Records from a data source:
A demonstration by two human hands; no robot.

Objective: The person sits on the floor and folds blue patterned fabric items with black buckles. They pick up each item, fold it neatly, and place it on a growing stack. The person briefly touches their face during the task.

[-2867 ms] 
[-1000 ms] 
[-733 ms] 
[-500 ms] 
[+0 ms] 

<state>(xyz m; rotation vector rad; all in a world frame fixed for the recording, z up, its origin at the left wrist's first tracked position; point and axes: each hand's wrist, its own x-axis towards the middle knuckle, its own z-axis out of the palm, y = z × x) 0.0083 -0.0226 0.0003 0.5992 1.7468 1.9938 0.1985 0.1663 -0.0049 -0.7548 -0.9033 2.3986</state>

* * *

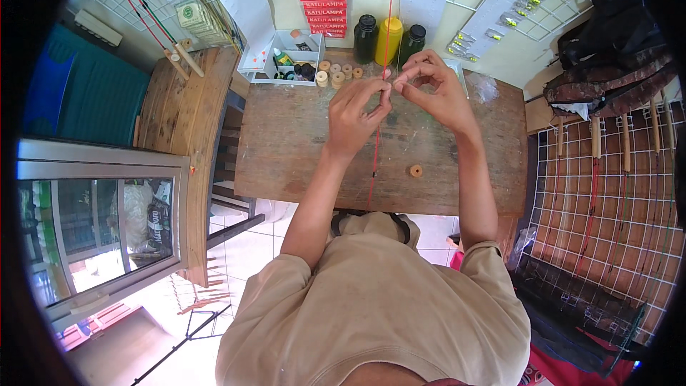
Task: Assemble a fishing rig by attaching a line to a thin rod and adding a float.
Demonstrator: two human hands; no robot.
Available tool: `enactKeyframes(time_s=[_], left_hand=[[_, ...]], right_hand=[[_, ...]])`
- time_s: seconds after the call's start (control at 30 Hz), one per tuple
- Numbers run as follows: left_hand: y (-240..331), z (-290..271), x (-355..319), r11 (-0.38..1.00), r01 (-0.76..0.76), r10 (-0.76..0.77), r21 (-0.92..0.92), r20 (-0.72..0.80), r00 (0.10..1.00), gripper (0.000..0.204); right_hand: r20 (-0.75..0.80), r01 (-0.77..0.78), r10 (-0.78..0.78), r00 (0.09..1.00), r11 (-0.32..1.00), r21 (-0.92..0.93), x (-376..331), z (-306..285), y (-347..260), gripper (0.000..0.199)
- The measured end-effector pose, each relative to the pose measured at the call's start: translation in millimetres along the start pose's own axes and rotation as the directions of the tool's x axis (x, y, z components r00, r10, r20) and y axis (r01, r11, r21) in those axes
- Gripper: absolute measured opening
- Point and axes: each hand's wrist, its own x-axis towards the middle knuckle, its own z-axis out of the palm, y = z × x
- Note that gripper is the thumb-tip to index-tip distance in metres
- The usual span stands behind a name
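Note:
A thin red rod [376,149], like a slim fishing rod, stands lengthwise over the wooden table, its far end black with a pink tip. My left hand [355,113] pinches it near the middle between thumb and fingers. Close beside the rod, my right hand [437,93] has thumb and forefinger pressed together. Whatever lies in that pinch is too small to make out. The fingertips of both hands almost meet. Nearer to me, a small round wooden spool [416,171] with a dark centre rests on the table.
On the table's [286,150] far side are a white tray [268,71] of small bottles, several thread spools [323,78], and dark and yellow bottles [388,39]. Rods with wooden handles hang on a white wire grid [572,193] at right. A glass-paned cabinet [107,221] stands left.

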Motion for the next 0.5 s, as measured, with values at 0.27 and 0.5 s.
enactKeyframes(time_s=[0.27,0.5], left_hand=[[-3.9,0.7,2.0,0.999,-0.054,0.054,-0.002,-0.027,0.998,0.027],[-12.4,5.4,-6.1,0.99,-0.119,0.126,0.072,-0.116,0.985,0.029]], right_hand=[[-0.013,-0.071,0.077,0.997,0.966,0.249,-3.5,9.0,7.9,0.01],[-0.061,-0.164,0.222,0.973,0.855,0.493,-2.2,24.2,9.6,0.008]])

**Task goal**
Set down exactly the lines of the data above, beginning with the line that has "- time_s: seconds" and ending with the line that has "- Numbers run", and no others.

**Exercise answer**
- time_s: seconds after the call's start (control at 30 Hz), one per tuple
- Numbers run as follows: left_hand: y (-240..331), z (-290..271), x (-355..319), r11 (-0.38..1.00), r01 (-0.76..0.76), r10 (-0.76..0.77), r21 (-0.92..0.92), r20 (-0.72..0.80), r00 (0.10..1.00), gripper (0.000..0.204); right_hand: r20 (-0.75..0.80), r01 (-0.77..0.78), r10 (-0.78..0.78), r00 (0.09..1.00), r11 (-0.32..1.00), r21 (-0.92..0.93), x (-376..331), z (-306..285), y (-347..260), gripper (0.000..0.199)

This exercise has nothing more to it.